Wetter in Niedersachsen wird ab Sonntag deutlich milder – Wärme wandert übers Land
Am Samstag dominieren laut dem Deutschen Wetterdienst (DWD) weiterhin die Wolken das Wetter-Geschehen in Niedersachsen. Der Regen breitet sich von Westen her aus und erreicht im Laufe des Tages auch die zunächst noch trockene Osthälfte. Die Temperaturen klettern auf vier Grad im Wendland bis neun Grad im südlichen Emsland. Der Wind macht sich nun deutlicher bemerkbar – an den Küsten und im Bergland frischt er ordentlich auf, auf den Inseln und in den Höhenlagen peitschen zeitweise starke bis stürmische Böen über das Land.
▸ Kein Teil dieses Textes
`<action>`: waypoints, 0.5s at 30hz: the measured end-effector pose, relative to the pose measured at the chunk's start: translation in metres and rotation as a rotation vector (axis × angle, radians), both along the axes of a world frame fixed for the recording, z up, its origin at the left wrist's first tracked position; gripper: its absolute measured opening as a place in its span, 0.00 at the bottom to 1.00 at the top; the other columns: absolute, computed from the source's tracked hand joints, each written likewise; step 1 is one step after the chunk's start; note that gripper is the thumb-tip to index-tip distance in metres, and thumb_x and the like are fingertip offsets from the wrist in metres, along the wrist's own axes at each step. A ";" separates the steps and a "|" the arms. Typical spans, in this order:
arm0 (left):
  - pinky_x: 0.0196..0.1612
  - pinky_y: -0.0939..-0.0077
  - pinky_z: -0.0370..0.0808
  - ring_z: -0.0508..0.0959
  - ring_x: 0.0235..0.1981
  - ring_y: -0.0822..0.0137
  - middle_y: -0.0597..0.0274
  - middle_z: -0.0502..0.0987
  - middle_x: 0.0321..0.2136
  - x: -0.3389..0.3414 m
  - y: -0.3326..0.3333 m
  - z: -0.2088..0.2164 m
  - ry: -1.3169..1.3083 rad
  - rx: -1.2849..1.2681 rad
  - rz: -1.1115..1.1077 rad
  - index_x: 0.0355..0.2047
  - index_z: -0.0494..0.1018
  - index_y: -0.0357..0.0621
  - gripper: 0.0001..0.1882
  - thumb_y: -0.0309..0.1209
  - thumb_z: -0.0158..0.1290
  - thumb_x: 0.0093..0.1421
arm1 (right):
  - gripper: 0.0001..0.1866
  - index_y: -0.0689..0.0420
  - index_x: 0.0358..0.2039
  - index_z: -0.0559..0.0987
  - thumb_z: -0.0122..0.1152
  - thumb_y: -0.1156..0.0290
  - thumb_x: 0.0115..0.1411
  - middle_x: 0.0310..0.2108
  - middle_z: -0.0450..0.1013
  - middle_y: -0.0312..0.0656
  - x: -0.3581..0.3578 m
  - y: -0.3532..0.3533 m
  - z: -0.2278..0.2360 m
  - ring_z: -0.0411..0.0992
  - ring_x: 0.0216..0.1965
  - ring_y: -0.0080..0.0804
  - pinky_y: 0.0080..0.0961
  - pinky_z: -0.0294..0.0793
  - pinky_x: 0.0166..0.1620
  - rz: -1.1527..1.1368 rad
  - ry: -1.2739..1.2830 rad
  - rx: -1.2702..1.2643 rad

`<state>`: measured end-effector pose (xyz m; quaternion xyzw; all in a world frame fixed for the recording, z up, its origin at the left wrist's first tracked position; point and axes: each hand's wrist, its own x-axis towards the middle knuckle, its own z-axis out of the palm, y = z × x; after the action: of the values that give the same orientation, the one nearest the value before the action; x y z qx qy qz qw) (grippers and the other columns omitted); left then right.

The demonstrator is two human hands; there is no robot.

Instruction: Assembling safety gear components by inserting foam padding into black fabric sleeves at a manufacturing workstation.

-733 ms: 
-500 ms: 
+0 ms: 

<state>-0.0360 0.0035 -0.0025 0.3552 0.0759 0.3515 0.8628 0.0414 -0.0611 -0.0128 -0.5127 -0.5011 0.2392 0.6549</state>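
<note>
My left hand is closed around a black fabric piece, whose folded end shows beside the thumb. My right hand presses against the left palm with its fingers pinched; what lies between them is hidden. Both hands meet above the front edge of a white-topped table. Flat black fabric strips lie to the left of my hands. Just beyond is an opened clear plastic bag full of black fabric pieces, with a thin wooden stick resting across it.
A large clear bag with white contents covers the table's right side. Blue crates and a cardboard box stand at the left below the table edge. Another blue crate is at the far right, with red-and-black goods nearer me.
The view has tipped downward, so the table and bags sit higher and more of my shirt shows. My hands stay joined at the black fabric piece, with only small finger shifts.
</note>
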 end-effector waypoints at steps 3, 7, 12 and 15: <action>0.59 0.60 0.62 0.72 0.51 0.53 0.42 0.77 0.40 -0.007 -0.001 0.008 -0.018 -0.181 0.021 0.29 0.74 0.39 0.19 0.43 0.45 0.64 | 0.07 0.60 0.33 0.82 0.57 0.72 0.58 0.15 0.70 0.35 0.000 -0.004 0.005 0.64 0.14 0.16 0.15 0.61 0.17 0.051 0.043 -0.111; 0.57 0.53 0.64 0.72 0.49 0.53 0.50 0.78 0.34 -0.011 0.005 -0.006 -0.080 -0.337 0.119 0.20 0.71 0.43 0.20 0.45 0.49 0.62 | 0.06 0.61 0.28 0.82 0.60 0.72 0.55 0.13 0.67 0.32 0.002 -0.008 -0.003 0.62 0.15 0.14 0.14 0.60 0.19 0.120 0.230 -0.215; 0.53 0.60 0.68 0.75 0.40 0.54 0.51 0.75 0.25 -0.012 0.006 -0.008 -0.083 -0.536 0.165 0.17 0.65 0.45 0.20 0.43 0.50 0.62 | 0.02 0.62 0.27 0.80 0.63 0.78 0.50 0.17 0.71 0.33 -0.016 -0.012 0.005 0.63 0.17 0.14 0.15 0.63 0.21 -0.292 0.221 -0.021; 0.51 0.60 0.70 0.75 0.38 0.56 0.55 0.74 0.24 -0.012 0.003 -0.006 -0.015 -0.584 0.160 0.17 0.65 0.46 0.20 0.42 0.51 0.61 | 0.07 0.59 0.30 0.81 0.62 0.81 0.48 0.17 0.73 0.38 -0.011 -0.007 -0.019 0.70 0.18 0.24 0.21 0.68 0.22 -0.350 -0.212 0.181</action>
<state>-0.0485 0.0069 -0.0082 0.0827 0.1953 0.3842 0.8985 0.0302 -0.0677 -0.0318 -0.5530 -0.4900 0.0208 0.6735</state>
Aufatmen können am Sonntag alle, die kühlere Temperaturen meiden: Diese machen tatsächlich einen deutlichen Sprung nach oben, es kommt zu einer regelrechten Wetter-Wende. Bei weiterhin stark bewölktem Himmel und gelegentlichem Nieselregen klettert das Thermometer auf rund zehn Grad – eine spürbare Erwärmung besonders für die östlichen Regionen, die sich über bis zu sechs Grad mehr als an den Vortagen freuen dürfen. Der Wind beruhigt sich etwas und weht nur noch schwach bis mäßig, einzig die Inselbewohner spüren noch frischere Brisen aus Süd bis Südwest.
Wärmewalze rollt zum Wochenbeginn über Niedersachsen hinweg – sie ist keine Eintagsfliege
Die Wärmewalze rollt zum Wochenbeginn weiter, in Bayern wird sie sogar noch deutlicher zu spüren sein. Nach einer vergleichsweise milden Nacht mit Tiefstwerten um acht Grad – selbst im Bergland sinkt das Thermometer nur auf etwa fünf Grad – legt der Montag, 8. Dezember, nochmal einen drauf: Zwischen elf Grad auf den Inseln und sommerlich anmutenden 15 Grad im südlichen Binnenland ist alles dabei. Das bedeutet im Vergleich zum Freitag bereits ein Plus von bis zu neun Grad! Zwar ziehen noch viele Wolken über den Himmel, und anfangs muss mit abziehendem Regen gerechnet werden, doch danach bleibt es weitgehend trocken. Der Wind zeigt sich von seiner lebhaften Seite – mit kräftigen Böen, besonders an der Küste.
Die Nacht zum Dienstag hält die milde Witterung mit Tiefstwerten um neun Grad aufrecht. Unter stark bewölktem Himmel ziehen stellenweise Regenschauer durch, begleitet von einem mäßigen, an der Küste und in den Höhenlagen frischen und böigen Südwestwind. Und auch im Tagesverlauf und für Mittwoch bleiben die Vorhersagen des DWD optimistisch, weiterhin soll es dann deutlich milder sein als in der Vorwoche.